Shin-hanga (新版画) was an art movement in early 20th-century Japan, during the Taishō and Shōwa periods, that revitalized the traditional ukiyo-e art rooted in the Edo and Meiji periods (17th–19th century). It maintained the traditional ukiyo-e collaborative system (hanmoto system) where the artist, carver, printer, and publisher engaged in division of labor, as opposed to the parallel sōsaku-hanga (creative prints) movement.

The movement was initiated and nurtured by publisher Watanabe Shozaburo (1885–1962), and flourished from around 1915 to 1942, resuming on a smaller scale after the Second World War through the 1950s and 1960s. Watanabe approached European artists residing in Tokyo, and Charles W. Bartlett to produce woodblock prints inspired by European Impressionism (which itself had drawn from ukiyo-e).

Shin-hanga artists incorporated Western elements such as the impression of light and the expression of individual moods. It eschewed ukiyo-e traditions of emulating hand-drawn brushstrokes seeking instead to "create works replete with creativity and rich with artistic quality, by avoiding enslavement to hand-drawn painting or old models".

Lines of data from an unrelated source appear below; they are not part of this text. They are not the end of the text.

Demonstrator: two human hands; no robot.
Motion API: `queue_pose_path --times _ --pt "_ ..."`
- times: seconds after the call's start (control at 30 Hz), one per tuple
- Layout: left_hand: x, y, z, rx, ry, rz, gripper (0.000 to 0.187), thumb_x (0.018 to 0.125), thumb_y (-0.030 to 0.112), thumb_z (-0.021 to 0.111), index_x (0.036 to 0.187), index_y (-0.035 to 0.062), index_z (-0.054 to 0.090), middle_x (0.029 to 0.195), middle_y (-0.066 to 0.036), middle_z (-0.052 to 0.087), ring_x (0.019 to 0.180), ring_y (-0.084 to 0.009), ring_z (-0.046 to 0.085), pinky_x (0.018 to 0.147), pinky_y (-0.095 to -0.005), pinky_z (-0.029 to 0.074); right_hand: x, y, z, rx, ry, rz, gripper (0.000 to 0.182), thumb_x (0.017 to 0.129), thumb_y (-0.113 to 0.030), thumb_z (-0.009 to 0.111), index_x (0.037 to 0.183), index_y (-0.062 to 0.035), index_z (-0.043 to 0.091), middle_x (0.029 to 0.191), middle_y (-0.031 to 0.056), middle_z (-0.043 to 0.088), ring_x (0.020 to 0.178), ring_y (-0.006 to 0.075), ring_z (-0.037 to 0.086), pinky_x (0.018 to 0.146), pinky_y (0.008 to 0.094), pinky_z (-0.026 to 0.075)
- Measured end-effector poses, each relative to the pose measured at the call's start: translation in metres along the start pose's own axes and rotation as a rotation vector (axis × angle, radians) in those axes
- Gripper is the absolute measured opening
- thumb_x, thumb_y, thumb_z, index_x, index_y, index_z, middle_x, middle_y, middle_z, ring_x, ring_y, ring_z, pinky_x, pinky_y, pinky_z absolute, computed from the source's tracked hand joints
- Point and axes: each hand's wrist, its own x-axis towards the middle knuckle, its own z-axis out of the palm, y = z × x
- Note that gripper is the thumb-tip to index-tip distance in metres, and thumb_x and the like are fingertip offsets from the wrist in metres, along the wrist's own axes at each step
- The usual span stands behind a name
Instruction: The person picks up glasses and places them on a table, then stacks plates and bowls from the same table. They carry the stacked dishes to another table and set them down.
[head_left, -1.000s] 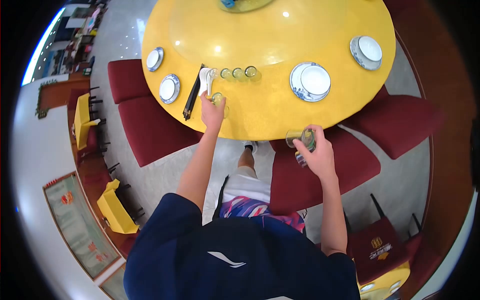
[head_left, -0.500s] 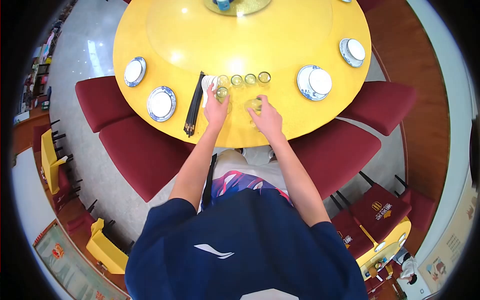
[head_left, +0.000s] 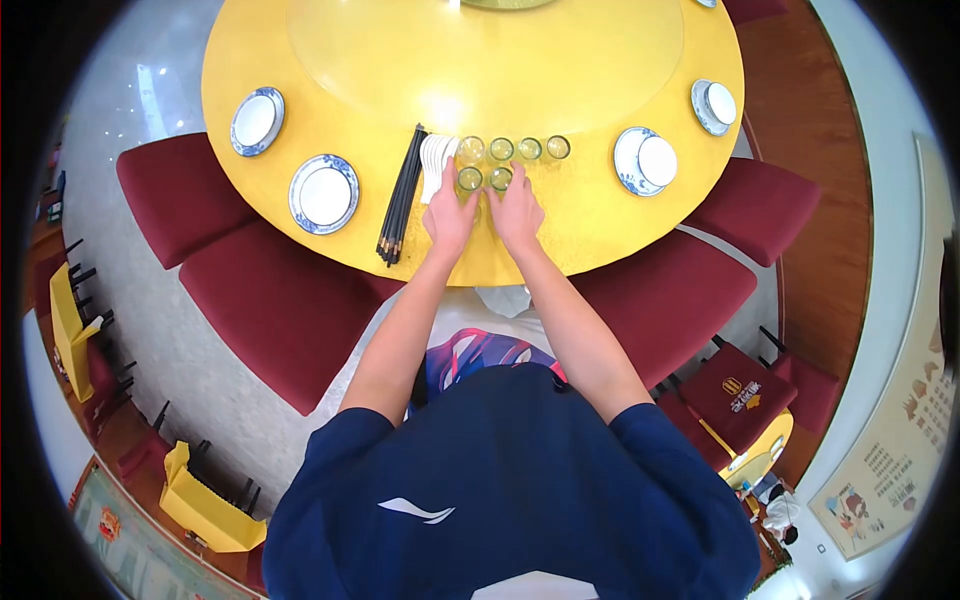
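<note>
Left hand (head_left: 449,213) and right hand (head_left: 518,212) each touch a small glass (head_left: 469,179) on the yellow table (head_left: 560,230).

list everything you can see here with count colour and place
table: 1, yellow, round, top centre
glasses: 6, clear greenish, four in a far row, two nearer at the fingertips
spoons: small stack, white, left of the glasses
chopsticks: 1 bundle, black, left of the spoons
plates with bowls: 4, blue-and-white, along the table edge, two left, two right
chairs: several, dark red, around the table
left hand: on the left near glass
right hand: on the right near glass
</note>
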Motion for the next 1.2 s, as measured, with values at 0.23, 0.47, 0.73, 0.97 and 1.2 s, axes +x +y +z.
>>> queue_pose_path --times 0.23,0.47,0.73,0.97,1.2 --pt "-0.009 0.006 -0.002 -0.025 0.142 0.046 0.078 0.08 0.027 0.072 0.145 0.0115 0.031 0.114 -0.016 0.063 0.104 -0.0333 0.061 0.081 -0.0437 0.05 -0.009 0.046 -0.018 0.191 -0.182 0.277 0.06 0.083 -0.047 0.066 0.123 -0.0063 0.047 0.106 0.0183 0.062 0.092 0.0322 0.065 0.075 0.0451 0.051" --pt "-0.046 -0.027 -0.006 -0.43 0.082 -0.106 0.04 0.084 0.024 0.069 0.115 0.0025 0.056 0.095 -0.011 0.061 0.089 -0.0221 0.059 0.074 -0.0334 0.048 -0.015 0.107 -0.008 1.31 -0.285 0.864 0.035 0.084 -0.024 0.06 0.114 -0.0094 0.05 0.097 0.0088 0.058 0.084 0.0217 0.059 0.073 0.0377 0.05" --pt "-0.079 -0.037 -0.032 -0.892 -0.292 -0.477 0.02 0.084 0.015 0.063 0.101 0.0048 0.059 0.093 -0.003 0.059 0.077 -0.011 0.054 0.064 -0.0263 0.046 0.019 0.088 0.005 0.276 0.098 0.216 0.065 0.071 -0.018 0.076 0.127 -0.0053 0.045 0.108 0.0166 0.062 0.092 0.0259 0.064 0.081 0.0386 0.051" --pt "-0.093 -0.045 -0.019 -0.729 -0.359 -0.307 0.034 0.077 0.013 0.069 0.107 0.0035 0.058 0.094 -0.004 0.059 0.083 -0.0134 0.056 0.069 -0.028 0.047 0.018 0.064 0.005 0.337 0.055 0.213 0.076 0.07 -0.018 0.075 0.136 -0.0048 0.04 0.11 0.0192 0.064 0.095 0.0273 0.066 0.085 0.0399 0.052" --pt "-0.09 -0.026 -0.001 -0.485 -0.354 -0.129 0.047 0.072 0.015 0.077 0.112 0.0035 0.055 0.097 -0.013 0.061 0.09 -0.0243 0.059 0.081 -0.0344 0.048 -0.055 0.096 -0.039 0.505 -0.334 0.038 0.071 0.077 -0.01 0.069 0.142 -0.0103 0.04 0.124 0.0171 0.058 0.098 0.0228 0.065 0.081 0.0332 0.053"
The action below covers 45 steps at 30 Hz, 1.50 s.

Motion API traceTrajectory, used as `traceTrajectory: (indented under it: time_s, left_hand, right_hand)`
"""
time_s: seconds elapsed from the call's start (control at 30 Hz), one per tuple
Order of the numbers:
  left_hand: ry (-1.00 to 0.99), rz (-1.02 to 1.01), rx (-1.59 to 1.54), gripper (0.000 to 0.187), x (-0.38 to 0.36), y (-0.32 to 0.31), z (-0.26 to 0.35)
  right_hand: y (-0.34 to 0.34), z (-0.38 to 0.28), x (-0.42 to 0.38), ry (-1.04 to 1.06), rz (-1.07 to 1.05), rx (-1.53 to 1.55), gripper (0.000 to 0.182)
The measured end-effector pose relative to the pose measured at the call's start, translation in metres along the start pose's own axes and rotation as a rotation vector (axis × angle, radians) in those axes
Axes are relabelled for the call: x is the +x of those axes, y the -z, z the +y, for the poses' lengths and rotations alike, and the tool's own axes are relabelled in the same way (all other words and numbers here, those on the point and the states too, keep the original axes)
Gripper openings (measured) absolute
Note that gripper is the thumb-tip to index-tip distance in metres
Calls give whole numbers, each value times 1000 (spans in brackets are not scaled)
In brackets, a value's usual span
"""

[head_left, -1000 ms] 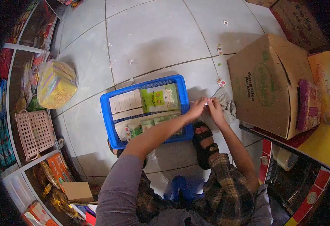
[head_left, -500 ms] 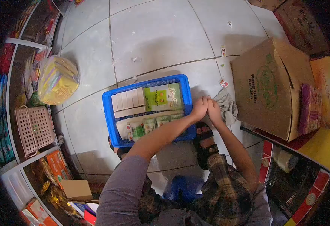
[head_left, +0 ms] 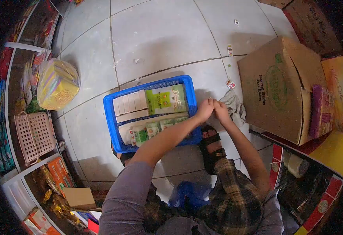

Watanabe introduced new printing techniques, most notably in the extensive use of printed layers of either baren suji-zuri (printed marks left deliberately by the baren) or goma-zuri (printed speckles), printed on thicker and usually less moist paper than past ukiyo-e prints. Watanabe considered shin-hanga to be fine art (geijutsu) and separate from shinsaku-hanga, the term that he used to describe less labor-intensive souvenir prints such as those by Takahashi Shōtei. Shin-hanga themes, however, remained strictly traditional; themes of landscapes (fukeiga), famous places (meishō), beautiful women (bijinga), kabuki actors (yakusha-e), and birds-and-flowers (kachō-e).

==History==
Popular with foreign Westerners,shin-hanga prints appealed to the Western taste for nostalgic and romanticized views of Japan and as such, enjoyed immense popularity overseas. In the 1920s, there were articles on shin-hanga in the International Studio, The Studio, The Art News and The Art Digest magazines. The first shin-hanga exported were Capelari and Bartlett prints in 1916, however, no foreign exhibitions were held until at Boston in March 1924. A larger exhibition of 68 works was held at the Herron Art Institute in October 1926. Later, the promoter of said Boston and Indianapolis touring exhibitions, artist Hiroshi Yoshida, helped organize and promote two very large exhibitions at the Toledo Museum of Art in Ohio in 1930 and 1936. Through the 1930s and then after the Second World War, art dealers such as Robert O. Muller (1911-2003) imported shin-hanga to satisfy Western demand.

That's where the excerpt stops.